E' molto semplice, cari amici. Provate voi a crescere, sin dalla tenera età di quattro-cinque anni con componenti della famiglia che fanno girare senza soluzione di continuità canzoni terribili su fatali incidenti in autostrada (Canzone per un'amica); macchinisti ferrovieri che si schiantano (La locomotiva, ca va sans dire), che descrivono interventi di aborto (Piccola storia ignobile), morti per parto (Venezia), o irradiano malinconie struggenti di vecchi soli (Il pensionato, Amerigo) ed appassionarvi a questo cantautore.
E allora Quello che non... arriva per me al momento giusto, all'età giusta, dopo un girovagare musicale vario (e in qualche caso avariato), grazie ad un impatto stilistico importante, pieno, lontano da quello scarno, folk, degli esordi e ricco di sonorità anche country rock, blues o cadenzate.
Quello che non... vive per me in particolare su due momenti scolpiti nella roccia del tempo, uno è rappresentato dalla prima canzone in scaletta, che riprende il titolo mentre l'altro è Canzone delle domande consuete.
Un passo indietro.

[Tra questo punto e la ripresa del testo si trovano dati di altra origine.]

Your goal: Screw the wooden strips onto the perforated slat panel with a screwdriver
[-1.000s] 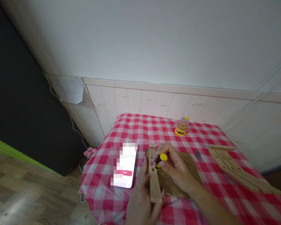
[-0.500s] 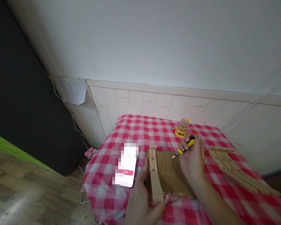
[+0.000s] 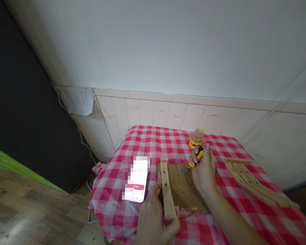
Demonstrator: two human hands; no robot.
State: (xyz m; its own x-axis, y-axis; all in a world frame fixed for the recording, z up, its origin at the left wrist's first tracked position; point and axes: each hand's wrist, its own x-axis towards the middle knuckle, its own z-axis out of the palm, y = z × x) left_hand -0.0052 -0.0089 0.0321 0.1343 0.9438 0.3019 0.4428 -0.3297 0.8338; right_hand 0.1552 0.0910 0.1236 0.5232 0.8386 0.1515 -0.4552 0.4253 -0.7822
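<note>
A brown wooden board (image 3: 185,187) with many small holes lies on the red-and-white checked table (image 3: 155,143). A pale wooden strip (image 3: 166,189) lies along its left edge, with dark screw heads in it. My left hand (image 3: 155,217) grips the near end of this strip, thumb by its side. My right hand (image 3: 204,170) hovers over the board's far right corner, closed round a small yellow-and-black screwdriver (image 3: 196,159) whose tip points down-left at the board.
A lit phone (image 3: 137,183) lies left of the board. A yellow-capped clear bit holder (image 3: 197,137) stands at the back. Curved wooden slats (image 3: 255,183) lie stacked on the right. Pale panelling runs behind the table; wood floor lies to the left.
My right hand lifted the screwdriver off the strip and carried it right and away, to the board's far right corner. My left hand stays on the strip.
</note>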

Guccini arriva ad incidere questo disco a tre anni dall'ottimo (ma è difficile individuare un disco oggettivamente brutto, nella sua discografia) Signora Bovary (Scirocco è qualcosa di incantevole) ad aprire una decade (imprevedibilmente?) ricchissima di soddisfazioni, che regalerà al suo fedele pubblico una manciata di nuovi classiconi (Don Chisciotte; Canzone per Silvia; Cirano; Quattro stracci; Vorrei). 

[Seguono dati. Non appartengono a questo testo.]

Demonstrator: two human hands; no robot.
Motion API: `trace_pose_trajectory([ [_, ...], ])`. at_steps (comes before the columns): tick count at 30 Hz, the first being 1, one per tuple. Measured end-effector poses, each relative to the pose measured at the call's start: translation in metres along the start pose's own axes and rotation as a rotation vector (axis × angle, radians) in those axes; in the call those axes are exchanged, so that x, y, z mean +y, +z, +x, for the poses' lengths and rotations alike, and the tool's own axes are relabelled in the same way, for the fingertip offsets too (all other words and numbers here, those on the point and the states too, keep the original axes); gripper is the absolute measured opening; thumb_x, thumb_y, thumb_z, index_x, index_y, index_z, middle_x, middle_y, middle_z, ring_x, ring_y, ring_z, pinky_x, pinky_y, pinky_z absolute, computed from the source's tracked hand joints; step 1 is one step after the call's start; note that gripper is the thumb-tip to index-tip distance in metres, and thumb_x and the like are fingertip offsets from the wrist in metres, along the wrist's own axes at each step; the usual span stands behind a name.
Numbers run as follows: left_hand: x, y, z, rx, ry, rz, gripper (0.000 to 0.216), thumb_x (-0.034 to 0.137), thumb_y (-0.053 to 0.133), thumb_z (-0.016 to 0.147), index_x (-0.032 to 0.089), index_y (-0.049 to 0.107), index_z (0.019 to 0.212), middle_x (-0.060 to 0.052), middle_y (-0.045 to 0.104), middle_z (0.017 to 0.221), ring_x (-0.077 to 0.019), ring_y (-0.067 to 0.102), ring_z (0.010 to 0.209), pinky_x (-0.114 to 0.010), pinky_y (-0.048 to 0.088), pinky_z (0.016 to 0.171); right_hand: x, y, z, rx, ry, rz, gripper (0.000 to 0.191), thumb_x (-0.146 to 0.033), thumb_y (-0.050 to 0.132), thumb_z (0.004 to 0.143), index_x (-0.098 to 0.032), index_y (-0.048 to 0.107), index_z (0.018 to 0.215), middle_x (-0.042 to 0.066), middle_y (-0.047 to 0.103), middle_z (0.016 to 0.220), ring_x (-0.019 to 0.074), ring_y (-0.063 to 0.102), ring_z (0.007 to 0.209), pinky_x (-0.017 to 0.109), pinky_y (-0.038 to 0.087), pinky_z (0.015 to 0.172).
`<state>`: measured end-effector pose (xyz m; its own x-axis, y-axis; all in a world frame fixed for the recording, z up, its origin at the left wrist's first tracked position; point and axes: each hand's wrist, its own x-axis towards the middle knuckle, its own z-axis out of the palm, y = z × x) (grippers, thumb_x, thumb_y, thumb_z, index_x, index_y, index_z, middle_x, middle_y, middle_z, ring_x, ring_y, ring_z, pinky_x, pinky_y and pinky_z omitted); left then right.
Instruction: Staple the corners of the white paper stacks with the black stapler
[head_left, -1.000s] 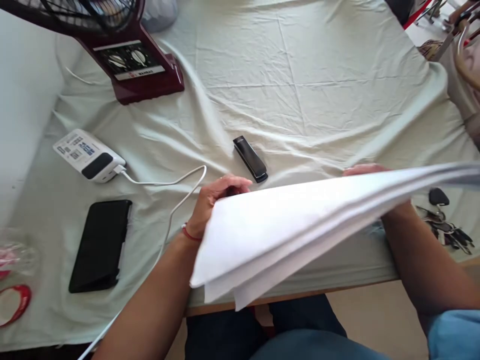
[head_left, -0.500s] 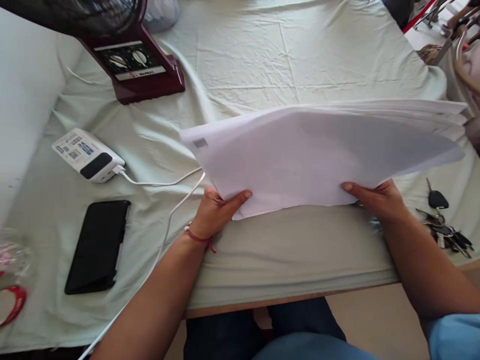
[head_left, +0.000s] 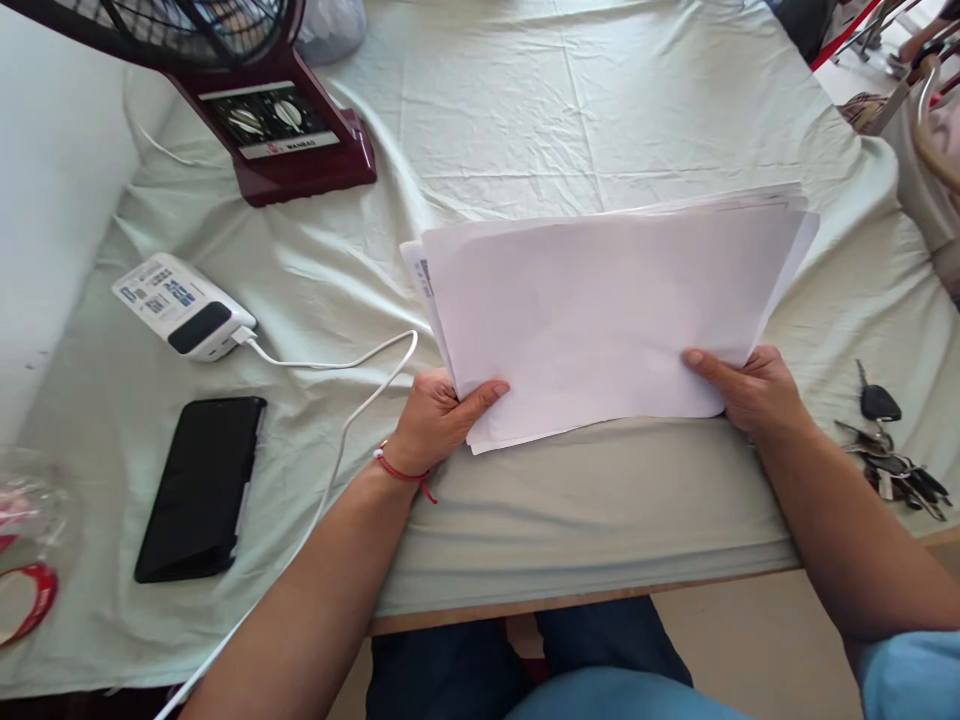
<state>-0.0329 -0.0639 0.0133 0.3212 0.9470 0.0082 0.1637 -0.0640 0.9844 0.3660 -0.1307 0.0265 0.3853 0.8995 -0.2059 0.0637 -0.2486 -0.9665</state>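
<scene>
Both hands hold a small stack of white paper sheets (head_left: 600, 310) in front of me over the table. My left hand (head_left: 446, 420) is closed on the lower left corner, thumb on top and fingers hidden beneath. At the lower right, my right hand (head_left: 754, 388) grips the stack the same way, its thumb lying on the top sheet. The top sheet looks blank; a small printed mark shows on a sheet under it at the left edge. The sheets are slightly fanned, with uneven edges at the left, top and right.
Left of the sheets lie a white power bank (head_left: 184, 305) with a white cable (head_left: 352, 415) and a black phone (head_left: 201, 490). A maroon fan (head_left: 300, 150) stands behind. A bunch of keys (head_left: 900, 465) lies at the right, a red tape roll (head_left: 41, 600) at far left.
The sheets were bowed, with their right end flaring far out to the right; now they lie flatter and closer together. Both hands keep nearly the same places.
</scene>
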Motion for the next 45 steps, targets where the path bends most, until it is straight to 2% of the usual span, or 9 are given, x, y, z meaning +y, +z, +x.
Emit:
trace_pose_trajectory([
  [3, 0.002, -0.001, 0.001, -0.026, -0.029, -0.048, 0.048, 0.057, 0.103, 0.088, 0.016, 0.082, 0.075, -0.007, 0.079, 0.081, -0.0171, 0.065, 0.075, -0.026, 0.055, 0.063, 0.001, 0.003, 0.001, 0.048, 0.026, 0.07, 0.054, -0.064, 0.118, 0.064, -0.028, 0.091, 0.093, 0.004, 0.091, 0.103, 0.0216, 0.084, 0.085, 0.033, 0.074, 0.071],
  [5, 0.001, 0.0, 0.003, -0.017, -0.015, -0.142, 0.041, 0.051, 0.108, 0.086, 0.018, 0.087, 0.101, -0.003, 0.081, 0.087, -0.0161, 0.069, 0.078, -0.025, 0.06, 0.069, 0.0, 0.006, 0.003, 0.099, 0.037, 0.136, 0.056, -0.062, 0.119, 0.06, -0.027, 0.09, 0.093, 0.003, 0.091, 0.103, 0.022, 0.086, 0.087, 0.034, 0.076, 0.075],
  [9, -0.009, 0.001, 0.006, -0.008, 0.074, -0.257, 0.091, 0.039, 0.112, 0.085, 0.035, 0.065, 0.162, 0.009, 0.065, 0.081, -0.0098, 0.06, 0.067, -0.019, 0.054, 0.065, -0.006, 0.01, 0.008, 0.222, 0.048, 0.248, 0.062, -0.054, 0.122, 0.054, -0.027, 0.088, 0.099, 0.003, 0.093, 0.114, 0.0238, 0.089, 0.099, 0.036, 0.08, 0.088],
  [12, -0.017, 0.001, 0.006, -0.044, 0.113, -0.244, 0.1, 0.04, 0.108, 0.092, 0.041, 0.053, 0.176, 0.01, 0.059, 0.082, -0.0091, 0.056, 0.064, -0.021, 0.055, 0.066, -0.009, 0.011, 0.01, 0.252, 0.052, 0.276, 0.066, -0.052, 0.123, 0.052, -0.025, 0.088, 0.1, 0.005, 0.093, 0.119, 0.0249, 0.089, 0.103, 0.037, 0.08, 0.092],
  [17, -0.016, -0.001, 0.004, -0.076, 0.178, -0.284, 0.082, 0.044, 0.098, 0.101, 0.042, 0.058, 0.173, 0.005, 0.063, 0.093, -0.0088, 0.06, 0.072, -0.021, 0.057, 0.071, -0.004, 0.01, 0.008, 0.234, 0.038, 0.242, 0.059, -0.051, 0.121, 0.061, -0.024, 0.088, 0.102, 0.004, 0.093, 0.116, 0.0232, 0.09, 0.103, 0.033, 0.08, 0.091],
  [23, -0.006, -0.001, 0.006, -0.068, 0.206, -0.272, 0.071, 0.06, 0.093, 0.105, 0.036, 0.065, 0.166, 0.003, 0.066, 0.082, -0.0114, 0.056, 0.063, -0.024, 0.052, 0.061, 0.002, 0.009, 0.008, 0.184, -0.024, 0.155, 0.054, -0.057, 0.116, 0.069, -0.026, 0.087, 0.103, 0.006, 0.093, 0.119, 0.0275, 0.09, 0.109, 0.037, 0.08, 0.091],
  [30, 0.0, 0.0, 0.005, -0.023, 0.129, -0.242, 0.069, 0.054, 0.095, 0.104, 0.037, 0.067, 0.165, 0.003, 0.064, 0.081, -0.0129, 0.056, 0.063, -0.025, 0.049, 0.059, -0.005, 0.013, 0.004, 0.218, 0.021, 0.202, 0.06, -0.051, 0.121, 0.058, -0.02, 0.089, 0.099, 0.008, 0.093, 0.118, 0.0221, 0.088, 0.1, 0.028, 0.076, 0.091],
  [37, 0.002, 0.0, 0.004, -0.018, 0.117, -0.26, 0.055, 0.049, 0.099, 0.1, 0.036, 0.082, 0.151, 0.002, 0.065, 0.082, -0.0134, 0.053, 0.066, -0.026, 0.047, 0.059, -0.006, 0.011, 0.004, 0.205, -0.011, 0.18, 0.058, -0.05, 0.12, 0.062, -0.02, 0.091, 0.102, 0.009, 0.093, 0.123, 0.0218, 0.088, 0.104, 0.026, 0.075, 0.094],
  [45, 0.008, 0.001, 0.005, 0.032, 0.115, -0.225, 0.043, 0.051, 0.104, 0.096, 0.029, 0.095, 0.131, 0.001, 0.068, 0.079, -0.0109, 0.054, 0.06, -0.024, 0.047, 0.054, -0.011, 0.007, 0.001, 0.164, 0.098, 0.135, 0.067, -0.056, 0.122, 0.049, -0.018, 0.09, 0.093, 0.011, 0.093, 0.11, 0.0204, 0.084, 0.087, 0.027, 0.073, 0.076],
])
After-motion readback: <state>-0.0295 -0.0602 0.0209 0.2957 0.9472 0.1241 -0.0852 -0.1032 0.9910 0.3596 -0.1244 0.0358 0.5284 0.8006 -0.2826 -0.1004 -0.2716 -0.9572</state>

La squadra di musicisti è quella storica (Tavolazzi; Bandini; Tempera; Biondini) che qui viene lasciata ulteriormente libera di spaziare (anche col tango, nel pezzo Tango per due) a tutto vantaggio della cifra stilistica e della godibilità complessiva dell'opera.

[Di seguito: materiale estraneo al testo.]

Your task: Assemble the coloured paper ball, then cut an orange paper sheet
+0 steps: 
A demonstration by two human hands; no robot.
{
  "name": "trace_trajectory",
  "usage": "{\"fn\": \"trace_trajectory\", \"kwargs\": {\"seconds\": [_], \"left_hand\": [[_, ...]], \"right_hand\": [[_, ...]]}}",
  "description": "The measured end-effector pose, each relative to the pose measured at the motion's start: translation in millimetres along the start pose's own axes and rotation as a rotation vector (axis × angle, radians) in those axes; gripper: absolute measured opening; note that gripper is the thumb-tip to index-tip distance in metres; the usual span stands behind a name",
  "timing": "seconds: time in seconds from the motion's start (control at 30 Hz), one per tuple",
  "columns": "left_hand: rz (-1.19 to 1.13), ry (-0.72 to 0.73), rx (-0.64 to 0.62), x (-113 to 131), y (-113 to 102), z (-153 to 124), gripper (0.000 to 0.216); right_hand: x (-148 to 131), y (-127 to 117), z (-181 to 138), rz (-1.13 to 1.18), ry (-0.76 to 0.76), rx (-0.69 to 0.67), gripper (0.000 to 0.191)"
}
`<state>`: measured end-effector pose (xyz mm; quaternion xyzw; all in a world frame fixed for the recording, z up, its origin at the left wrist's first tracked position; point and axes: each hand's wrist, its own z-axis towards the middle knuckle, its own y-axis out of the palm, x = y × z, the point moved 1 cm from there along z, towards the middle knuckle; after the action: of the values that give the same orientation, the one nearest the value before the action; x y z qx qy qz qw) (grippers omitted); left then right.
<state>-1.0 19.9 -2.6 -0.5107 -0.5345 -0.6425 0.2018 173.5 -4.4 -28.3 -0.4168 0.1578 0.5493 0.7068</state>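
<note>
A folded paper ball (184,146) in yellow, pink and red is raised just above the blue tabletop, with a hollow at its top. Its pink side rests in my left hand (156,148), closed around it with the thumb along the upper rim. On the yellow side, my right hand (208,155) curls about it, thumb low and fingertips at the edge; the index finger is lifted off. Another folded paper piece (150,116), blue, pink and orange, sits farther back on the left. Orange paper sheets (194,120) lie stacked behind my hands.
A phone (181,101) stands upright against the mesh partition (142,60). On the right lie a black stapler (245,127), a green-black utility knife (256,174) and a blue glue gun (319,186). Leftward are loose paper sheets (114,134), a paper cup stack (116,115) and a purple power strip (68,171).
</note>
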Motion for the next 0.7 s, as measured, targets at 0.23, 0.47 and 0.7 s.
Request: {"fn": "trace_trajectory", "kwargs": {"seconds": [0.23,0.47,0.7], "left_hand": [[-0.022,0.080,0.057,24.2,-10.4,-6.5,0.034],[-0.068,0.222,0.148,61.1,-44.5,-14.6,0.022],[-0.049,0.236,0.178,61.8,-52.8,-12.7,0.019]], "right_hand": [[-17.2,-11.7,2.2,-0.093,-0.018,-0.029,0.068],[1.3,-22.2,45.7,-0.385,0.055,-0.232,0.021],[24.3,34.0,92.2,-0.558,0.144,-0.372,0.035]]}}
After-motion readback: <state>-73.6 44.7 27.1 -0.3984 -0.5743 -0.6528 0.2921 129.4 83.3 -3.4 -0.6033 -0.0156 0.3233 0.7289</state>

A livello compositivo da segnalare il ritorno della collaborazione con Lolli su Ballando con una sconosciuta e con Lucio Dalla, con il quale aveva scritto Emilia, inizialmente pubblicata sull'album Dalla/Morandi dell'88 e qui recuperata da Guccini.
Il disco si mantiene sul solito invidiabile livello compositivo, con alcuni picchi che ancora oggi danno i brividi. Mi riferisco, tornandoci su, alla title-track, cadenzata da un ritmo che ci porta dalle parti del west americano: armonica che soffia come il vento del deserto, chitarra leggera e batteria che non si risparmia, adagiate su un testo esistenziale che viaggia al tempo stesso leggero e profondissimo. 
Ma mi riferisco anche a Canzone delle domande consuete, che è l'ennesimo trattato sui rapporti uomo-donna e sulla vita di coppia, decantato al tempo stesso con realismo, poesia e senza infingimenti o ipocrisie. 
Ci sarebbero poi Cencio, che va ad aggiungersi alla folta schiera di personaggi creati dalla penna del Maestro e Le ragazze della notte, malinconica fotografia di una giovinezza squallidamente offerta ad un potere che, forse, è anche malaffare.
Insomma, l'ennesimo disco imperdibile di Guccini, con un quid in più, rappresentato da un valore sentimentale e "storiografico" che appartiene solo a me.

Senza considerare infine che, grazie a questo passepartout musicale, ho potuto andare a ritroso, superando i "traumi infantili" e riappropriandomi dell'opera omnia gucciniana, che ancora oggi è mia fedele e costante compagna nel faticoso viaggio della vita.